NorNickel’s Polar Division, Norilsk, Russia

T. P. Darbinyan, Director of Mining Production Department, Candidate of Engineering Sciences, DarbinyanTP@nornik.ru
A. V. Bylkov, First Deputy Director of Mineral Resources and Mineral Supplies
A. A. Tsymbalov, Deputy Director of Mining Production

College of Mining, National University of Science and Technology “MISIS”, Moscow, Russia
M. S. Pleshko, Professor, Doctor of Engineering Sciences

In mines vertical shafts are constructed in integration with various roadways joined with the shafts. Multiple research of vertical shafts shows that junctions of the shafts and roadways feature up to 75 % of critical damage in the shaft structure, and their maintenance-free operations is no longer than 3–4 years sometimes.

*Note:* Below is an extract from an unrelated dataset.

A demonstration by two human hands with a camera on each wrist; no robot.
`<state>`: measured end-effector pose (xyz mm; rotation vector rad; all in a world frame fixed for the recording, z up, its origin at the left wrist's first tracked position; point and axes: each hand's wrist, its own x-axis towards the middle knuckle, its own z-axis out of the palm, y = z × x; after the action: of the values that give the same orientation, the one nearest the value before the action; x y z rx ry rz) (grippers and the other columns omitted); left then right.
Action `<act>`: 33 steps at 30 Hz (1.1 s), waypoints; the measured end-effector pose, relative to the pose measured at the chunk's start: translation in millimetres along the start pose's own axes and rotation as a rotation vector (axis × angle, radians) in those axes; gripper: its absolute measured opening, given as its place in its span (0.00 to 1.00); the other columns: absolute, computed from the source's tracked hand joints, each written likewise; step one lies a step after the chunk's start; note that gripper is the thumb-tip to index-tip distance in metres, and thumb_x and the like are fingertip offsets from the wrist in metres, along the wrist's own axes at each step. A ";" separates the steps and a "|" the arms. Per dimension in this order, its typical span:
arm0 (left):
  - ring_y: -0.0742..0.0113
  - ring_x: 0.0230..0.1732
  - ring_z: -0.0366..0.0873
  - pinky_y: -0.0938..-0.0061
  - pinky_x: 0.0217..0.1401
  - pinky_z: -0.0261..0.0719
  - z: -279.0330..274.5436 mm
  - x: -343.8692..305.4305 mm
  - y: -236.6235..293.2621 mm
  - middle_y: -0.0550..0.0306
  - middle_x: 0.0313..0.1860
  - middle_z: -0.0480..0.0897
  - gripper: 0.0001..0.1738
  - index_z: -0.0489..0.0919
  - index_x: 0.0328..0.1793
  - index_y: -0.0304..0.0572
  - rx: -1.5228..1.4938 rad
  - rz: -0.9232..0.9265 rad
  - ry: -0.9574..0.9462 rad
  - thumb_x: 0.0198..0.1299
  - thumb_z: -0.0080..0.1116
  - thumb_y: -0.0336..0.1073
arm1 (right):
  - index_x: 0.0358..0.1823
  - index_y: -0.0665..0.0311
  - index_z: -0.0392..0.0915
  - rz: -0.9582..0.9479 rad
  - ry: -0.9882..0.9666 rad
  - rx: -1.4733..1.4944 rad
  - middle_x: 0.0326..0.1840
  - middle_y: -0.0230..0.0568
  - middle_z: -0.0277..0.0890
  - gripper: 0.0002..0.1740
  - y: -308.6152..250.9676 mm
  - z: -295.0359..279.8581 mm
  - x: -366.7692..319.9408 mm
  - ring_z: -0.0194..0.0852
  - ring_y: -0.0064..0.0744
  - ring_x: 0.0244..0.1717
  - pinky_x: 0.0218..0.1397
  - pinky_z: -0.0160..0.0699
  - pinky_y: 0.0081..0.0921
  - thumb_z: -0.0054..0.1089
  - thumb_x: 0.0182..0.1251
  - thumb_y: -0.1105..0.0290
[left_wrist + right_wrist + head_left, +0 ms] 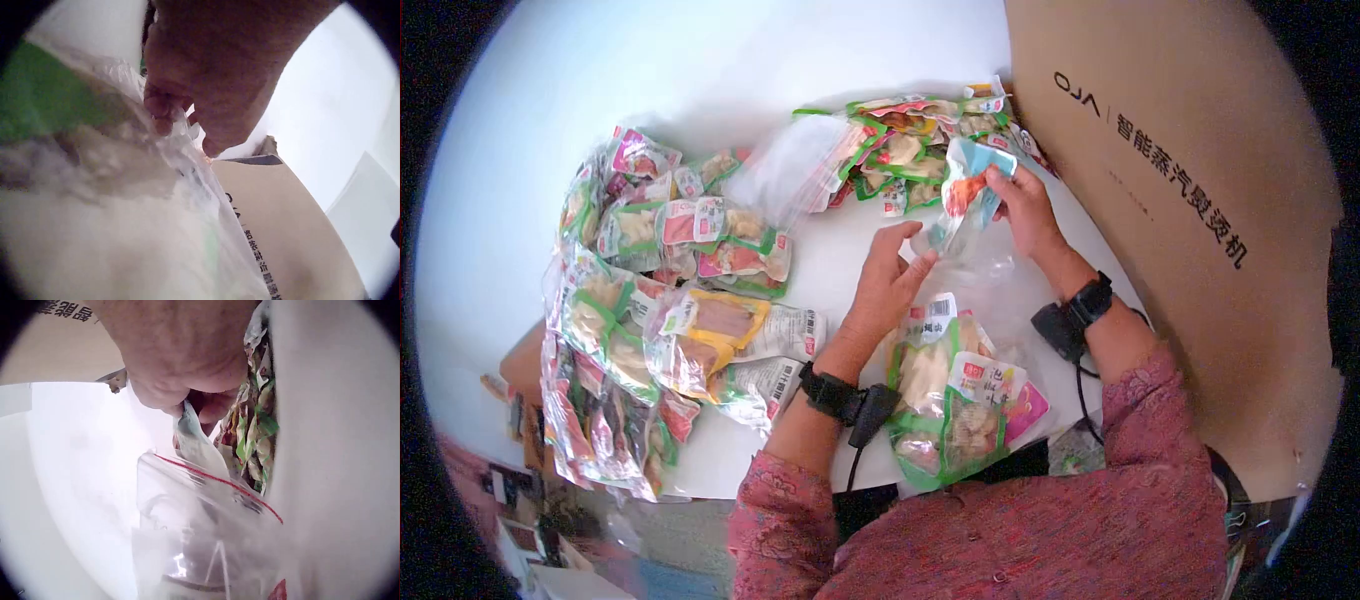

In this respect, in construction of SKS-1 shaft in Skalisty Mine, NorNickel’s Polar Division, for joined roadways at great depths, an innovative heading scheme with the advanced mixed-type ground support and reinforcement system was employed. Concurrently, the stress–strain monitoring was performed in the mine support together with the stability estimation of roadways using the field inspection and calculation techniques. The deepest-set measurement station was placed in a shaft roadway at the depth of 2048.5 m. From the observation data collected for one year and a quarter, in the permanent support of the shaft-joined roadway, deformation is stabilized at all monitoring points and at a relatively low loading. Concrete of the lining works elastically (deformation stage I), and the roadway is steady-state. The research findings allow concluding that the proposed scheme of the stress–strain monitoring in a roadway joined to a mine shaft is a simple and effective method of stability evaluation. The wire-type transducers placed in concrete are sufficiently reliable and durable, have a comparatively low cost and provide continuous and objective information on deformation processes in roadway support systems.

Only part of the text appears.